Al parecer el número de seguidores de una página en las redes sociales muestra la alta popularidad de su titular. Sin embargo, no plasma la realidad constatable del número de amigos que uno tiene. Es ya un clásico ese faceboock lleno de miles de amigos y un funeral vacío mientras alguien exclama que tenía una cuenta abultada de seguidores. Hay quien se dedica a hacer amigos al tun tun, sean o no sean famosos por el sólo hecho de pertenecer a su red de contactos. Hay quien calma la soledad de sus días y noches incrementando su círculo de amigos sin conocer a quienes da paso en su cuenta.

La tristeza de este fenómeno, por lo demás viral, lleva a juzgar a los titulares por el número de contactos que muestra y así, en un rifirrafe sobre Messi la popular Lucia Caram rechazaba a su contrincante por tener sólo cincuenta amigos en la red. Como bien le dijo el anónimo de twitter, él no era un famoso al uso, sino una persona corriente. Y según nos muestran los índices sociales de los estudiosos no logramos superar los cien amigos de verdad, en caso de ser afortunados y tenerlos a todos ellos como tal. No, no logramos superar esa red inmensa de amigos que solemos mostrar en pantalla. Son poco los que una vez añadidos interactúan contigo. Y menos aún los que en caso de necesidad acudirán raudos a ofrecerte su paño de lágrimas.
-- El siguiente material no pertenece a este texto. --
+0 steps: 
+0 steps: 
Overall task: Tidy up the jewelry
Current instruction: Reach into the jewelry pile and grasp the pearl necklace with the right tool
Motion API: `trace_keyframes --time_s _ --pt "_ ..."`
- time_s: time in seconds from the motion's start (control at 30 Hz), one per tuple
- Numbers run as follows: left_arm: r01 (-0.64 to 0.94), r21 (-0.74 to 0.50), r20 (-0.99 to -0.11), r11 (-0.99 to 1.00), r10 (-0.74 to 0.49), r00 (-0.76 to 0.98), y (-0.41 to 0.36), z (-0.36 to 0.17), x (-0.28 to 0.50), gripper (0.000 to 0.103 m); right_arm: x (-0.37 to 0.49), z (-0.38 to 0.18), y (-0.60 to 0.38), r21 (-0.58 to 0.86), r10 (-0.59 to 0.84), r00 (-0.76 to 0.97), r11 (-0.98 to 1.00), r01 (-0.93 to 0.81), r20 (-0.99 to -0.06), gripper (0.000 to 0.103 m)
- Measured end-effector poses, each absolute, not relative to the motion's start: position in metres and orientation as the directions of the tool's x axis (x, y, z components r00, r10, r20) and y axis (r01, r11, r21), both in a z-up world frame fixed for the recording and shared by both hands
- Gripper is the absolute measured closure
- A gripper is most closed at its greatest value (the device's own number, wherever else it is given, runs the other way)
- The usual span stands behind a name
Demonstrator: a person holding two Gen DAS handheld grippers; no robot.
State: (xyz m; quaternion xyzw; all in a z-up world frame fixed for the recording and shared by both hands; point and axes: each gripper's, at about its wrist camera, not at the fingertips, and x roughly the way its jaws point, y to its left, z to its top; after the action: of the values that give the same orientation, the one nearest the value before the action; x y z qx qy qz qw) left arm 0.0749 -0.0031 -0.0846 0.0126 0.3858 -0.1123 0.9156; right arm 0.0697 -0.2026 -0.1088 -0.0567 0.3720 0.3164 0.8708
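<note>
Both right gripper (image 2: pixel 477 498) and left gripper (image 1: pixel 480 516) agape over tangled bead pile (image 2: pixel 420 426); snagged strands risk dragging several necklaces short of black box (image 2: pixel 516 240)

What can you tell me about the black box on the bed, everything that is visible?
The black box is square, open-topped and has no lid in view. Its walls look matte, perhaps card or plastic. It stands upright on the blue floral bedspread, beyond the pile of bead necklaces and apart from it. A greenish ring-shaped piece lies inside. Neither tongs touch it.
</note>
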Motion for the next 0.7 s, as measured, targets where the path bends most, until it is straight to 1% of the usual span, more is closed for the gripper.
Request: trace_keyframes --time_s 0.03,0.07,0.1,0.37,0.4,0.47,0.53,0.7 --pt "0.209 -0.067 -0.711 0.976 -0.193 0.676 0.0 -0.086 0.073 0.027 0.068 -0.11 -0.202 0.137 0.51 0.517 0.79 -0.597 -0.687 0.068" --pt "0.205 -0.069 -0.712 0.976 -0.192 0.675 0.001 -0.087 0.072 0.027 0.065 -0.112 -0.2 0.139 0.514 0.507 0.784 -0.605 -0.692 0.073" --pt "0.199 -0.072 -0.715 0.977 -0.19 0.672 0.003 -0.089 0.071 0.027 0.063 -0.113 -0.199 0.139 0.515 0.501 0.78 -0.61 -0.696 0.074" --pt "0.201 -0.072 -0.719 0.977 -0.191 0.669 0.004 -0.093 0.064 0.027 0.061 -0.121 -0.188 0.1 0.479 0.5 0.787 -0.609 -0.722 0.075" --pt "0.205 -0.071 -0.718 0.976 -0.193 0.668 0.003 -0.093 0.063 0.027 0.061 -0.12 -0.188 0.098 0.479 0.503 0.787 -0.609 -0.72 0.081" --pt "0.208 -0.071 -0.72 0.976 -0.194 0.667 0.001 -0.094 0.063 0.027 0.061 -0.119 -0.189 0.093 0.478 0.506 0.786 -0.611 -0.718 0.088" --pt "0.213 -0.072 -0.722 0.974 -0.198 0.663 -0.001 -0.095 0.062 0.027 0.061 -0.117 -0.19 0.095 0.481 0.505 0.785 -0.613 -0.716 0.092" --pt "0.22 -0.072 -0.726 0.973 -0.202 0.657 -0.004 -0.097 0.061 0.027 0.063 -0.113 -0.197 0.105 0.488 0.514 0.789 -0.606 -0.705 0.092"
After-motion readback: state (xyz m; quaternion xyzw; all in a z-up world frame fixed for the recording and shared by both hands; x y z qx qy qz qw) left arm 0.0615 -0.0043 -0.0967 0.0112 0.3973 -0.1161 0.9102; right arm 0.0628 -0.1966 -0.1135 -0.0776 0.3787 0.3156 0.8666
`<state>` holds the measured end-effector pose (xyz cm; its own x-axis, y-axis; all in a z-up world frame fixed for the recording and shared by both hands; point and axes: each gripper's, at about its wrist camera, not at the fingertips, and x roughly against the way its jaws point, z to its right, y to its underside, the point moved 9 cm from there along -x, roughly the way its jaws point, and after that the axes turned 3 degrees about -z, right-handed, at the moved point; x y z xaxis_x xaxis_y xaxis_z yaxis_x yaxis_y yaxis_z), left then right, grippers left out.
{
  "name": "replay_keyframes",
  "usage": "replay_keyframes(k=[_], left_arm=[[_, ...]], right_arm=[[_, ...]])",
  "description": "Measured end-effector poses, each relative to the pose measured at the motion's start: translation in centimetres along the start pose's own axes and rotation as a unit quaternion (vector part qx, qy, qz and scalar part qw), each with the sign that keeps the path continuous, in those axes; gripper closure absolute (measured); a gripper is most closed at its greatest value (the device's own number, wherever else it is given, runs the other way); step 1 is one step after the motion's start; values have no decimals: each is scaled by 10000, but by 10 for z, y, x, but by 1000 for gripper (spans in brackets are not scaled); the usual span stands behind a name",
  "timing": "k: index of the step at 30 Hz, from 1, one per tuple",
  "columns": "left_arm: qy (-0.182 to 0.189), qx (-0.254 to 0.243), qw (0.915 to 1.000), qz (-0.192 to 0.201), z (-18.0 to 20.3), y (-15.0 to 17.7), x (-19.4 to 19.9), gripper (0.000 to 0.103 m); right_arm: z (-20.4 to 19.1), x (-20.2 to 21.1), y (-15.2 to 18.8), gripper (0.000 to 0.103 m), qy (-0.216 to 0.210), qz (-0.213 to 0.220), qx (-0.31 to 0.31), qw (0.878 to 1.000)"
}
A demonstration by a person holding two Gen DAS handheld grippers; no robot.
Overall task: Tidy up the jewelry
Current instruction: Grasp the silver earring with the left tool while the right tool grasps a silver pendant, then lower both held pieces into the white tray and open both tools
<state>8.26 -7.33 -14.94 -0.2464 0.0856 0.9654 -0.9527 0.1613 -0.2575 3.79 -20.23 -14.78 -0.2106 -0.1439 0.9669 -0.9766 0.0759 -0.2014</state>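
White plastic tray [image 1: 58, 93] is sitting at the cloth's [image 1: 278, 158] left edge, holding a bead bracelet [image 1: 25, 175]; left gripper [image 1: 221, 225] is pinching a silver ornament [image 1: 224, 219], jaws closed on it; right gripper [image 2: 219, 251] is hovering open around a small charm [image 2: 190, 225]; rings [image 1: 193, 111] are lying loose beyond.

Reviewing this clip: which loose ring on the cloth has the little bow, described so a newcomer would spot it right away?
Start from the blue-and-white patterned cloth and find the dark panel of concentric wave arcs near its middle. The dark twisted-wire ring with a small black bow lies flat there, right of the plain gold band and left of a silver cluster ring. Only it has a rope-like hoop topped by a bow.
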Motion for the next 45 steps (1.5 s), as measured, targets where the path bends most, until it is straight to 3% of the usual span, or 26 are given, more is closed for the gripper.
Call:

De la misma manera se mide la popularidad de los blogs, algunos con cientos de seguidores, otros con apenas medio centenar. La realidad nos muestra que somos menos seguidos de lo que aparece en los índices de audiencia. Estamos a un paso de no saber bien qué hace que un blog sea leído por cientos y otro apenas pase de los sesenta seguidores. El titular, los buscadores, o sencillamente el destino marcan la agenda diaria de los blogs, perdidos en el marasmo de la red, compitiendo con miles de otros.

¿Se imaginan la cantidad de palabra por minuto que solemos leer?. Acostumbrados a nuestros referentes en la red, solemos soslayar aquellos blogs que no nos llaman la atención, para recalar en quienes suelen aportar algo más a nuestra lectura. Una reflexión, una noticia novedosa, un bulo bien argumentado. Todo cabe en el universo digital. Pero lo cierto es que los contadores son la guadaña que se cierne sobre los digitales, se mide el número de clics que se tienen, el número de entradas, y pasamos a ser significativos o meros convidados de piedra en el gran festín de los medios.

Ante esta volátil sucesión de acontecimientos, lo mejor es mantenerse firmes en nuestros principios. Escribir es un acto de amor, se ama aquello que se dice, se ama aquello que se muestra en la pantalla. Y nada mejor que dejar que nuestro estilo se mantenga a pesar de los pesares. Siempre encontraremos seguidores fieles, a quienes les guste como juntamos palabras.

Desde aquí mi homenaje a todos aquellos que hacen de un blog su lugar de expresión en la red. No es fácil mantener el interés en un medio y que te sigan fielmente. Se terminan por repetir temas, te vuelves reiterativo, pero en cualquier caso es una aventura diaria que compromete con las palabras dichas y marcadas a fuego en la red.

Y por favor, no confundan el número de amigos en la red, virtuales y desconocidos, con esos amigos de carne y hueso que nos esperan para tomar una caña. Los últimos siempre son los que cuentan. Los otros puede que lleguen a ser también importantes, la vida da muchas vueltas.